### TASK INSTRUCTIONS:
Nothing outside the range below should be printed. Output exactly the lines from the line with "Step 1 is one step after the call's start" to the line with "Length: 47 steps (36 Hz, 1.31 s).", both included.

### GIVEN INFORMATION:
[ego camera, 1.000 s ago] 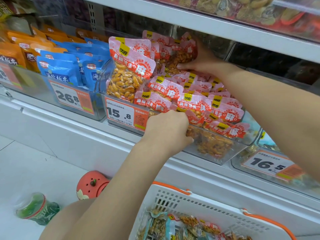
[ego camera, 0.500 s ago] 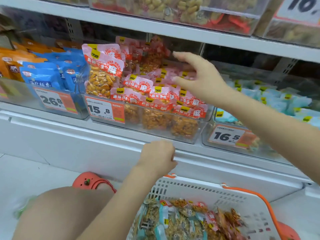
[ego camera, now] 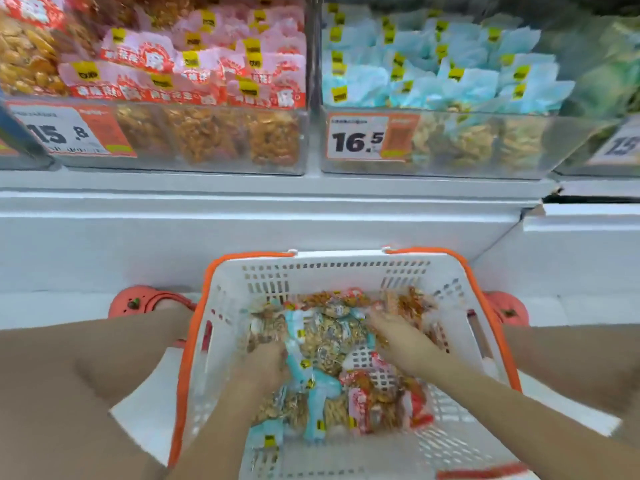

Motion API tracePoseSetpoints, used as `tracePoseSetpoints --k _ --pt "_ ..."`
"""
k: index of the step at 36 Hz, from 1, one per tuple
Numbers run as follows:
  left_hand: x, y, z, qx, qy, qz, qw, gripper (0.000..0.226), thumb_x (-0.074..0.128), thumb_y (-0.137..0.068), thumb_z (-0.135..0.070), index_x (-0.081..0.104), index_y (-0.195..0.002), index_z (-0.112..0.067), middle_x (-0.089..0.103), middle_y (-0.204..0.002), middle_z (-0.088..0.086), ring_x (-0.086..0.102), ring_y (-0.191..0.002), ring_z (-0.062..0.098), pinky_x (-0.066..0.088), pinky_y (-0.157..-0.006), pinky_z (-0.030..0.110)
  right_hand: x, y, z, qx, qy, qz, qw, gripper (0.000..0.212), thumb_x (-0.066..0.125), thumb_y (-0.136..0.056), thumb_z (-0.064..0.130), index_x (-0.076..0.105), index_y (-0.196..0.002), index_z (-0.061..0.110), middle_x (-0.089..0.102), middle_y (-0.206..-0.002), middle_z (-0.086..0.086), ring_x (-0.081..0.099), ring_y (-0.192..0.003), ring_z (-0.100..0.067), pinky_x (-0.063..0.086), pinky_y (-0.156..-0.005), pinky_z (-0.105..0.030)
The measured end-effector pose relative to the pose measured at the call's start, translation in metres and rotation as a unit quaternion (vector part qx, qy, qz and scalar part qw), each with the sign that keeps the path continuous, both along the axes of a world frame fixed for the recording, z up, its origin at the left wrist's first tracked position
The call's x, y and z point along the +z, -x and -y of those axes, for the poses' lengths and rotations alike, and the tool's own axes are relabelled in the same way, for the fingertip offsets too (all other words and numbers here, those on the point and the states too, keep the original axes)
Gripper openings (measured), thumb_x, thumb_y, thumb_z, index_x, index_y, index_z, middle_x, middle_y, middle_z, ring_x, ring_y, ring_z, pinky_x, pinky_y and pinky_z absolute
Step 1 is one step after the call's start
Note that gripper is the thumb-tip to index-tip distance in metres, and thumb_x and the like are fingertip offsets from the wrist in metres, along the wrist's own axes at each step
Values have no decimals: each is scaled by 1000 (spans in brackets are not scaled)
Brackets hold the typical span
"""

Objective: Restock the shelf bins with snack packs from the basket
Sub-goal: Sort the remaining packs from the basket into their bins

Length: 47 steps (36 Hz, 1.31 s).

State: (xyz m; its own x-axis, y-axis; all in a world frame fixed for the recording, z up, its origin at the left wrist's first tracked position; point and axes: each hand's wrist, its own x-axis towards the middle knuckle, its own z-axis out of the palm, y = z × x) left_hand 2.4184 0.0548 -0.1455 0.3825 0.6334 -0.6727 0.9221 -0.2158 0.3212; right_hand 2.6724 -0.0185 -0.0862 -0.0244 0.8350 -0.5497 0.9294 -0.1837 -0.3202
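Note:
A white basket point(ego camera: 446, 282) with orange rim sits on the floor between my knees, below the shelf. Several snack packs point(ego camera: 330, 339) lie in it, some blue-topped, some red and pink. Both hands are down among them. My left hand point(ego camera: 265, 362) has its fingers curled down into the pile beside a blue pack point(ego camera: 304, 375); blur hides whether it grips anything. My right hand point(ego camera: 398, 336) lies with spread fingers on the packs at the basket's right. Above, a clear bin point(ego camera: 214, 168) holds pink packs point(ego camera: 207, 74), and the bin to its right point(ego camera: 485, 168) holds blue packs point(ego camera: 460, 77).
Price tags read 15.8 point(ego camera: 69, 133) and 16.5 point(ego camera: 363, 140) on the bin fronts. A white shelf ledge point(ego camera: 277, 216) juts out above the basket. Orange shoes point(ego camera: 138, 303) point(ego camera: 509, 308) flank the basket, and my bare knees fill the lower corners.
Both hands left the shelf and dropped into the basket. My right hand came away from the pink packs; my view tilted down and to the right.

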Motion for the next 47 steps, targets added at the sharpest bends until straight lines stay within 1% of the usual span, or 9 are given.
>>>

### COMPLETED EXERCISE:
Step 1 is one step after the call's start
Note that gripper is the thumb-tip to index-tip distance in metres, and thumb_x and the like are fingertip offsets from the wrist in metres, along the wrist's own axes at each step
Values have no decimals: each is scaled by 1000 (spans in brackets are not scaled)
Brackets hold the typical span
"""

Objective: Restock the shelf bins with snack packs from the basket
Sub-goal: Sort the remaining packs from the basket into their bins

Length: 47 steps (36 Hz, 1.31 s).

Output for the exercise is now complete.